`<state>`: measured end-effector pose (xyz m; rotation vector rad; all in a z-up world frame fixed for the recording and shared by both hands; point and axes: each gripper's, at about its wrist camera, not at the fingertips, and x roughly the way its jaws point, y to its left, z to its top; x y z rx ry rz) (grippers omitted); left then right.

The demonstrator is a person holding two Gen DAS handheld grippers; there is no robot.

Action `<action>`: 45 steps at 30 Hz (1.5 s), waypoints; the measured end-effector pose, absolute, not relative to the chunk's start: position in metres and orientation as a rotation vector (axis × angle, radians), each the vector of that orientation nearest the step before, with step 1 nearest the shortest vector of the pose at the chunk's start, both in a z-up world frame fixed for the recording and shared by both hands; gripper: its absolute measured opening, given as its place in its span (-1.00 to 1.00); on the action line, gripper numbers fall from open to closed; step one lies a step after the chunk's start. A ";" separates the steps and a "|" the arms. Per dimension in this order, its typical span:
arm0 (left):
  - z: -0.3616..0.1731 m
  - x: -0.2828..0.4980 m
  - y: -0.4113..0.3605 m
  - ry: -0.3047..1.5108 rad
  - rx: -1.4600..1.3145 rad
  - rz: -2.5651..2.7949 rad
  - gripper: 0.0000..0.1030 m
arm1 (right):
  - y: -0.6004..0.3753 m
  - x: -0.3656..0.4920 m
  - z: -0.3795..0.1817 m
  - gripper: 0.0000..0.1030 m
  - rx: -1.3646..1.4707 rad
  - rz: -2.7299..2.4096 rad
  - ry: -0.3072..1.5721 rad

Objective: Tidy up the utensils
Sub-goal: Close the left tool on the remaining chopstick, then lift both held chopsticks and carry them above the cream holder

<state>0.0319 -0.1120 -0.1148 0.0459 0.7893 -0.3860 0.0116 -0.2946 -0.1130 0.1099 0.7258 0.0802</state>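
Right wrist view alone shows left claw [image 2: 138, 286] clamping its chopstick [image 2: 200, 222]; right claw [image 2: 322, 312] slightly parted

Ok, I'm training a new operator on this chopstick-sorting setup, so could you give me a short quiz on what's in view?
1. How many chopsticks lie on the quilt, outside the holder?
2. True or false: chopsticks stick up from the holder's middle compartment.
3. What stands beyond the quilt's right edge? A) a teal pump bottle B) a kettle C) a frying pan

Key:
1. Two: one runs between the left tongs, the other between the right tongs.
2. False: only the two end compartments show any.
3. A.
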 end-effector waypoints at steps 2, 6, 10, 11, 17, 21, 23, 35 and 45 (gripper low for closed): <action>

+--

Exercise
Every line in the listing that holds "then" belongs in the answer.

Result of this task
`<state>`: measured end-effector pose (xyz m; rotation vector rad; all in a z-up world frame fixed for the recording and shared by both hands; point and axes: each gripper's, at about its wrist camera, not at the fingertips, and x roughly the way its jaws point, y to its left, z to its top; x y z rx ry rz) (grippers omitted); left then right.
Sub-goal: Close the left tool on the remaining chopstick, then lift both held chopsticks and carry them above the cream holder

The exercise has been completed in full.